Se trata de una situación sin precedentes –ni siquiera el pasado verano se llegó al centenar de camas cerradas, ya con Dolores de Cospedal en el Gobierno–, que fundamentalmente se debe a la ausencia de contrataciones. De hecho, entre mayo y junio de 2011 el Hospital contrató cerca de 300 profesionales para sustituciones en verano, una cifra que no ha llegado a 50 este año.

El resultado es que uno de los dos bloques del área de hospitalización está cerrado desde la quinta planta a la novena. “Tan solo se abre puntualmente la octava cuando no hay más remedio porque el Hospital está a reventar, pero siempre para volver a cerrarla durante la noche porque no hay personal específico para atenderla. Esta situación no responde a necesidades de gestión, sino a una decisión absolutamente economicista que va a tener importantes repercusiones para la salud de las personas”, ha señalado Pérez León.

También ha recordado que la ratio de camas por habitante es un indicador del nivel de atención sanitaria que recibe la población. “Si disminuyen este tipo de recursos solo se pueden atender los procesos más graves, pero se abandonan aquellos que mejoran la calidad de vida, como la colocación de prótesis de cadera o  de rodilla”, ha explicado.

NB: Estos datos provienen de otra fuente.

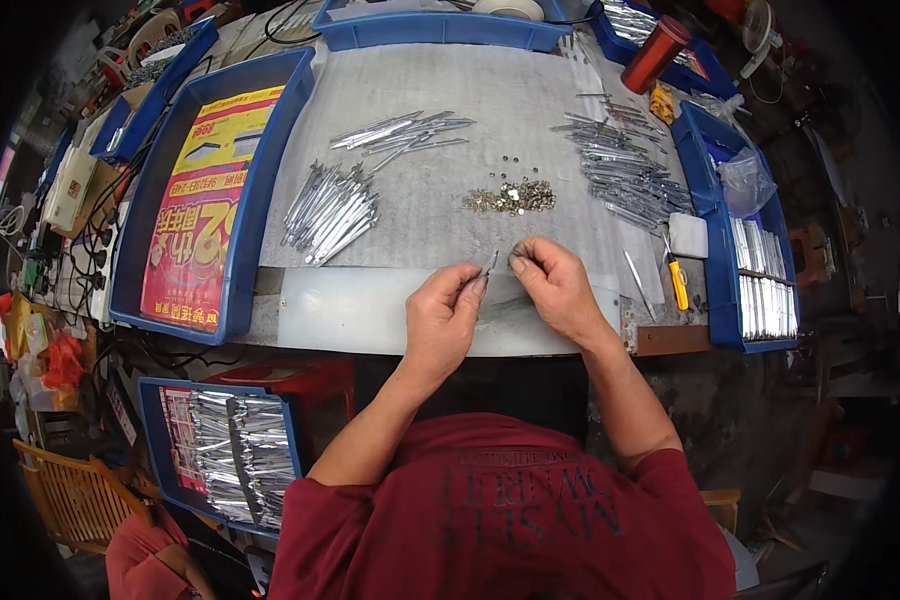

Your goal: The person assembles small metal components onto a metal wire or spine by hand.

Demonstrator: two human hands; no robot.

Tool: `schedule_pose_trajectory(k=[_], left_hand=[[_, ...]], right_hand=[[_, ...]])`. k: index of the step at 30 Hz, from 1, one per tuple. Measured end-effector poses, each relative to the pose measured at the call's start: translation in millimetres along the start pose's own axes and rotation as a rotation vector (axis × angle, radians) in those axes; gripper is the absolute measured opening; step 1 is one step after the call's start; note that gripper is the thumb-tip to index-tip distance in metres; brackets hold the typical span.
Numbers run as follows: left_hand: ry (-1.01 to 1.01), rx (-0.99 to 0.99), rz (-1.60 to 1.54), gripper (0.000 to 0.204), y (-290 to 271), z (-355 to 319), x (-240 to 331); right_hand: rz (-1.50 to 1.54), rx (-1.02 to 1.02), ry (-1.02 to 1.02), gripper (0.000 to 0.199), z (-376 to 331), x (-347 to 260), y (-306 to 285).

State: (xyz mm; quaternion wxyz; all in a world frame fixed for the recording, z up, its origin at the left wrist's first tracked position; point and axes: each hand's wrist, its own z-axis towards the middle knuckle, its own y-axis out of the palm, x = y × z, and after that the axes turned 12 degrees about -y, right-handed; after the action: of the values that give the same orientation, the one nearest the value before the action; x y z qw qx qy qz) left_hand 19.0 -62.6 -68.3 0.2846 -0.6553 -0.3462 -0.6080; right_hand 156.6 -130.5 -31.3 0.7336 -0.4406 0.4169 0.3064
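Near the front edge of the worktable, my left hand (444, 312) pinches a slim silver metal rod (490, 263) between thumb and fingertips, its tip pointing up and away. My right hand (558, 290) is just beside it, thumb and forefinger closed together; whatever lies between them is too small to make out. Both hands hover over a whitish translucent board (350, 318). Beyond them lies a heap of small brass-coloured round pieces (510, 197), with a few dark ones apart from it. Silver rods are piled at left (332, 215), farther back (402, 132) and at right (625, 165).
A blue tray (270, 200) lined with printed sheets stands at left. Another blue tray (695, 150) at right holds rods and a plastic bag. A yellow-handled tool (678, 286) and white block (688, 236) lie nearby. A rod-filled tray (295, 440) sits lower left.
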Motion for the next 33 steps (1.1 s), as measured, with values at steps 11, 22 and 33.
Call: schedule_pose_trajectory(k=[11,22,33], left_hand=[[0.047,0.014,0.042,0.013,3.2,-3.5,4.4],[-0.141,-0.085,-0.113,0.014,6.6,-6.7,5.1],[-0.129,-0.117,-0.138,0.015,8.5,-7.8,4.0]], right_hand=[[-0.06,0.06,-0.092,0.012,-12.2,-9.7,9.1],[-0.014,0.094,-0.056,0.013,-15.5,-4.7,13.0],[-0.038,0.094,-0.077,0.013,-14.7,-5.3,14.4]])
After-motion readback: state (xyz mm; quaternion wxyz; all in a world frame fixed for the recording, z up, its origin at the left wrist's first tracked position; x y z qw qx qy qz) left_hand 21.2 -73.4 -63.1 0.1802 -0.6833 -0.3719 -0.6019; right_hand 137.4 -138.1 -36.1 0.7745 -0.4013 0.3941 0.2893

Las consecuencias ya se están dejando notar en el fuerte incremento de las listas de espera. De acuerdo con los datos que facilita la propia página web del Servicio de Salud de Castilla-La Mancha (SESCAM), el número de pacientes en lista de espera para una operación de Cirugía General era de 1.095 a finales de julio, mientras que en el mismo mes de 2011 no llegaba a 900. Más llamativo aún es el incremento del tiempo medio de espera, que ha pasado de 98 a 147 días y, sobre todo, el número de personas que deben esperar más de seis meses para operarse, que prácticamente se ha multiplicado por cuatro y ha pasado de 96 a 361.

La situación de las pruebas diagnósticas es aún peor. El propio SESCAM reconoce que la espera media para una resonancia magnética supera los 100 días, cuando no llegaba a un mes en junio del año pasado. La secretaria de Sanidad de la Ejecutiva Provincial del PSOE, Ana Fabián ha asegurado que hay casos extremos en los que se están dando citas “para dentro de año y medio”, en enero de 2014.

Otro tanto ocurre con los escáneres. El número de pacientes en lista de espera se ha multiplicado por 25, y ha pasado de 17 a 412 desde julio de 2011 al mismo mes de este año. La demora media se ha suplicado y el número de pacientes que esperan más de un mes ha pasado de tres a 235, casi un 4.000%.

Con estos datos, la ley que garantiza los tiempos máximos de espera se está incumpliendo absolutamente. “Se está produciendo un deterioro gravísimo de la asistencia retrasando el diagnóstico y el tratamiento de las enfermedades y, por tanto, empeorando el nivel de salud de la población”, ha señalado Fabián.